● **ACTIVITY**: Copy out each line in the material below that has the word "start".

● **PROVIDED MATERIAL**:
§ §
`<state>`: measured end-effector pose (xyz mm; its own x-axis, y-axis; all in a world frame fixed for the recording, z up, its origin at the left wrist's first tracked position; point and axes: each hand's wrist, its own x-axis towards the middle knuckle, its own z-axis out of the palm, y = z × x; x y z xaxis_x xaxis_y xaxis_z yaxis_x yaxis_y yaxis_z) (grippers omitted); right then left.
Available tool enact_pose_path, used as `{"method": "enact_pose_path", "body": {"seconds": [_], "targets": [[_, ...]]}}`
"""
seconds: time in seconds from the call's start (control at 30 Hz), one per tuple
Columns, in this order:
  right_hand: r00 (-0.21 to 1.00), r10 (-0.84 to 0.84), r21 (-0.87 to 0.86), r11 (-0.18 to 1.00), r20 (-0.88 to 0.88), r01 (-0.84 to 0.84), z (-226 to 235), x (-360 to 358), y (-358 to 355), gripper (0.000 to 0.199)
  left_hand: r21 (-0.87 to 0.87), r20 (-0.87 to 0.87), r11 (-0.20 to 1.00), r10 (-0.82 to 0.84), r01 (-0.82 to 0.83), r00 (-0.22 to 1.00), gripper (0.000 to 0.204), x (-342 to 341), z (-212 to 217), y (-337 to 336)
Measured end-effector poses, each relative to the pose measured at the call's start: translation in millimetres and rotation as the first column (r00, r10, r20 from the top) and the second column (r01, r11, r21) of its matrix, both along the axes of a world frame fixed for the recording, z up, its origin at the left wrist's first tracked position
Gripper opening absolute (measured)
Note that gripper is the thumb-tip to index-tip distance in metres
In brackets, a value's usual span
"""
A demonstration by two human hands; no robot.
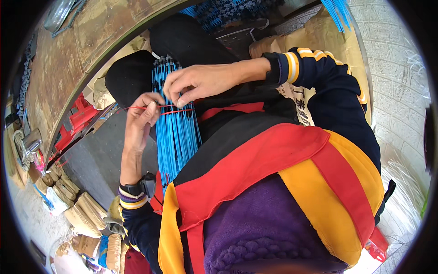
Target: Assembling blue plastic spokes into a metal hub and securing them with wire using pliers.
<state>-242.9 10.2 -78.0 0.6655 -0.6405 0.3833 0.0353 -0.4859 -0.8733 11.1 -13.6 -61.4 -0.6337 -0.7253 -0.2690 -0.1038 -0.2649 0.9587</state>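
Item: bundle of blue rods [175, 123], thin, many, laid lengthwise across the person's dark-clad lap; upper ends dark-tipped, lower ends hidden behind a red and yellow vest [292, 160].

Binding: red string [175, 111], wound once across the bundle about a third of the way down, one loose end running out to the left.

Left hand [141, 121]: at the bundle's left edge, thumb and forefinger pressed together on the string. Dark wristband [137, 187] on the forearm below.

Right hand [200, 82]: reaches in from the right over the bundle, fingertips closed down on the rods and string at the wrap; whether it pinches the string or only presses it flat is hard to make out.

Packages: row of tan paper-wrapped bundles [84, 212], bottom left on the floor, blocky, some with blue and white wrapping among them. Large tan sack [319, 32] behind the right sleeve, with a pale label panel of dark print partly covered by the arm.

Further stock: more blue rods [219, 11] at top centre and another sheaf [337, 11] at top right, both cut off by the frame.

Surroundings: worn brown bench [59, 68] along the upper left; red plastic frame [80, 116] beneath it, partly hidden. Pale strands [401, 182] at the right rim, blurred.
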Motion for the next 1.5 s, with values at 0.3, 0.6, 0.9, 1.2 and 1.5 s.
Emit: {"method": "enact_pose_path", "body": {"seconds": [0.3,0.6,0.9,1.2,1.5], "targets": [[0.934,-0.132,0.913,0.294,0.332,-0.284,11.8,11.5,22.9,0.024,0.275,-0.051,0.940,-0.197,0.203,0.979,0.029,-0.6,6.5,-7.2],[0.983,0.180,0.800,0.594,-0.035,-0.080,-3.1,23.6,-10.3,0.022,0.029,0.156,0.984,-0.179,0.176,0.971,0.028,-3.6,10.7,-7.1],[0.976,0.026,0.933,0.290,0.215,-0.213,-12.7,-11.0,20.6,0.021,0.350,-0.184,0.935,0.010,0.056,0.983,0.023,-5.0,-6.0,-6.1],[0.981,0.038,0.891,0.414,0.188,-0.187,4.1,-9.5,30.8,0.018,0.129,0.254,0.976,-0.201,0.173,0.946,0.020,-25.9,4.5,-8.3],[0.983,-0.179,0.647,0.745,-0.043,0.163,39.4,7.0,1.7,0.016,-0.016,0.209,1.000,-0.016,0.020,0.978,0.007,-29.2,12.3,14.0]]}}
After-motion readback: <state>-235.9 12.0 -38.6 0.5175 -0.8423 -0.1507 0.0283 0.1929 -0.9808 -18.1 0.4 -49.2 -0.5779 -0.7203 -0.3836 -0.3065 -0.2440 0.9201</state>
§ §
● **OUTPUT FOR THIS TASK**:
seconds: time in seconds from the call's start (control at 30 Hz), one per tuple
Measured end-effector poses, each relative to the pose measured at the call's start: translation in millimetres and rotation as the first column (r00, r10, r20 from the top) and the second column (r01, r11, r21) of its matrix, both along the axes of a world frame fixed for the recording, z up, its origin at the left wrist's first tracked position

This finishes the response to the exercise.